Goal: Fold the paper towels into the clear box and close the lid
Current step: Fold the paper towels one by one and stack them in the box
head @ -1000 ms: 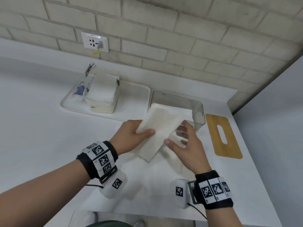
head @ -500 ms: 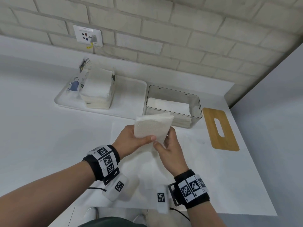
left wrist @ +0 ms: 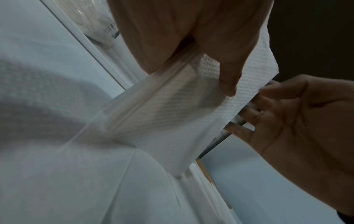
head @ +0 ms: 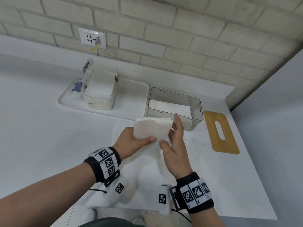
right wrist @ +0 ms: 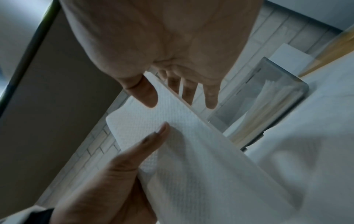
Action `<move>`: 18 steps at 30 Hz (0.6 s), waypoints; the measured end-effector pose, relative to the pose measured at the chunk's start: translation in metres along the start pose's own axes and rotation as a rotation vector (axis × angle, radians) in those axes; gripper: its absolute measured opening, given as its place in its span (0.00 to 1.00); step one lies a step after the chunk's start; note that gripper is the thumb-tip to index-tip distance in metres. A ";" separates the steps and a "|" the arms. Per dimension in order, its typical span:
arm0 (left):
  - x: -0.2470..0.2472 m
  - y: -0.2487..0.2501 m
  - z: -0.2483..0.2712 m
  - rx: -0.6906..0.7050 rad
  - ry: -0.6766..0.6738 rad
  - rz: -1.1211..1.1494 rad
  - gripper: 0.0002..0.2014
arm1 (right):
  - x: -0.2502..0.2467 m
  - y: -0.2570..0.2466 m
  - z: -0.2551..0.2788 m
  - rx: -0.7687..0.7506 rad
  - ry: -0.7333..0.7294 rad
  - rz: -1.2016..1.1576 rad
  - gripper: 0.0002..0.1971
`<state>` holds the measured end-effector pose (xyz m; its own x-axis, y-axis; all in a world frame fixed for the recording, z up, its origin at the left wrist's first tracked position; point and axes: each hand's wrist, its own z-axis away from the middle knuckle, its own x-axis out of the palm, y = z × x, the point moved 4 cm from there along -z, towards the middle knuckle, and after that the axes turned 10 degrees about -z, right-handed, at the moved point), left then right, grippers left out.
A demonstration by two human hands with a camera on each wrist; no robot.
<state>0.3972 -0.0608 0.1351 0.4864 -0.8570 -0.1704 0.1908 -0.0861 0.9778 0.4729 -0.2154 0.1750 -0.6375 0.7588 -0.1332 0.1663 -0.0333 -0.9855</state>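
Observation:
A folded white paper towel [head: 151, 130] stands upright above the table, just in front of the clear box [head: 196, 102]. My left hand [head: 139, 140] pinches it, thumb on the front and fingers behind; the left wrist view shows that thumb on the towel [left wrist: 172, 113]. Along the towel's right edge lies my right hand [head: 173, 136], its fingers straight. In the right wrist view the right hand [right wrist: 182, 91] has its thumb in front of the towel [right wrist: 191, 144] and its fingers behind. The box [right wrist: 268, 106] holds folded towels. The wooden lid [head: 220, 131] lies flat to its right.
A white tray [head: 131, 99] at the back left holds an opened pack of paper towels [head: 100, 90]. An unfolded sheet [head: 147, 171] lies on the white table under my hands. A brick wall with a socket [head: 92, 38] runs behind; the table's right edge is near the lid.
The towel came back from over the box toward me, got folded shorter and now stands upright. My right hand's fingers have straightened along its edge.

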 end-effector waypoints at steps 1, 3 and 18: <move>0.001 0.000 0.000 0.003 0.001 -0.009 0.09 | 0.003 -0.001 0.000 0.003 -0.044 0.019 0.43; 0.002 0.003 0.000 0.015 0.008 -0.009 0.09 | 0.004 0.000 0.001 0.010 -0.064 0.022 0.43; 0.001 0.019 -0.004 0.067 -0.094 -0.081 0.12 | -0.012 0.007 -0.004 0.110 0.139 -0.040 0.12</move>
<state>0.4051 -0.0614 0.1532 0.3895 -0.8893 -0.2396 0.1667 -0.1878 0.9680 0.4845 -0.2220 0.1705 -0.5308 0.8432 -0.0852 0.0545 -0.0664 -0.9963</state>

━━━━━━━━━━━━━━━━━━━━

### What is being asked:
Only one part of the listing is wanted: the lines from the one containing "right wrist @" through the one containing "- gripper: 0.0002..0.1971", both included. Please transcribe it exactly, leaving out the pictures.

### Solution to this task:
right wrist @ +0 ms: 
Action `<move>`: 18 steps at 30 Hz (0.6 s), waypoints; the measured end-effector pose, relative to the pose measured at the chunk's start: translation in metres along the start pose's own axes and rotation as a rotation vector (axis × angle, radians) in those axes; gripper: its absolute measured opening, given as its place in its span (0.00 to 1.00); step one lies a step after the chunk's start; note that gripper is the thumb-tip to index-tip distance in metres. A ";" separates the steps and a "|" the arms. Per dimension in order, its typical span:
arm0 (left):
  - x: -0.2470..0.2472 m
  - y: -0.2487..0.2501 m
  - z: -0.2483..0.2712 m
  - rx: -0.6906..0.7050 rad
  - ry: -0.6766..0.6738 rad
  - rz: -1.1211..1.1494 rad
  - gripper: 0.0002..0.2014
arm1 (right):
  - x: -0.2502..0.2467 m
  - y: -0.2570..0.2466 m
  - z: -0.2551..0.2788 m
  - rx: -0.7687..0.7506 rad
  - ry: -0.7333..0.7294 rad
  - rz: -1.2016..1.1576 rad
  - gripper: 0.0002..0.1971

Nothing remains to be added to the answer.